VC Magazin: Mit Ihrem Inkubator MAxL packen Sie seit Ende 2023 selbst die Rahmenbedingungen für Start-ups an und unterstützen Early Stage-Start-ups. Was gehört zum Paket und wem greifen Sie bereits unter die Arme?

Huss: Der „Munich Accelerator Life Science & Medicine“ ist ein Inkubator nach amerikanischem Vorbild, aber – und das ist wohl einzigartig – mit einer starken frühen Komponente, also besonders für Pre-Seeds und Early Stage-Start-ups. Diese bekommen neben voll ausgestatteten Laborflächen ein zugeschnittenes Coaching und Mentoring in einem interaktiven Gründer- und Unternehmerumfeld und einem starken Biotechnologieökosystem.

VC Magazin: Wie kann die Politik die Rahmenbedingungen für Life Sciences verbessern, welche Wünsche haben die Start-ups an die Politik?

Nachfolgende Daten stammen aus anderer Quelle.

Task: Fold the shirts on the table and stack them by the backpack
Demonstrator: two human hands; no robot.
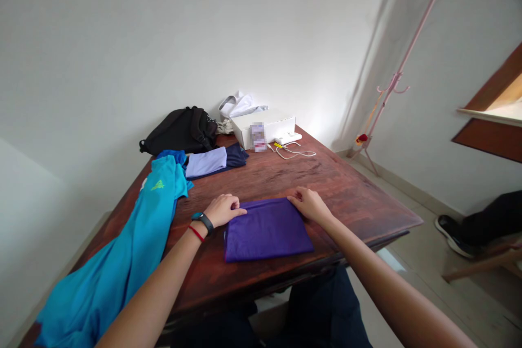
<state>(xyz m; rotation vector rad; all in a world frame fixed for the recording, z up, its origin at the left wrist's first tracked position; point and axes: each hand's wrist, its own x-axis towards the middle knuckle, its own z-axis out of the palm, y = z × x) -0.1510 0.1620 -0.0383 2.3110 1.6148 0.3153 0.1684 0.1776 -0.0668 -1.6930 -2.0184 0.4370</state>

Huss: Es wäre sicherlich zu einfach, wieder über die im Vergleich zu Boston strikten, teilweise EU-basierten Regularien und die bekannten finanz- und steuerrechtlichen Herausforderungen in Deutschland zu lamentieren. Auch in den USA ist das Aktienrecht nicht trivial und die Finanzaufsicht bekanntermaßen streng. Was wir aber von dort lernen können, ist ein Übermaß an transferierbaren Technologien aus den Universitäten und Hochschulen heraus, die sich quasi vor den Inkubatoren und den dort engagierten Investoren stauen. Dass unsere Wissenschaftler den gleichen Innovations-Output liefern könnten wie Harvard und Boston, steht außer Frage. Wir müssen mehr Startups an den Start bringen, und Inkubatoren wie MAxL zusammen mit Technologiepartnern und klinischen Netzwerken erweitern diesen Innovationstrichter. Staatliche Mittel, etwa aus dem Zukunftsfonds oder einer Hightech-Agenda, beschleunigen dann den Durchlauf. Das zieht auch wieder weitere Investoren an.

VC Magazin: Vielen Dank für das Gespräch!

Zum Interviewpartner:

Prof. Dr. Ralf Huss ist Geschäftsführer der BioM Biotech Cluster Development GmbH. Der Pathologe verfügt über langjährige Erfahrung sowohl in der akademischen Forschung als auch in internationalen Pharmaunternehmen.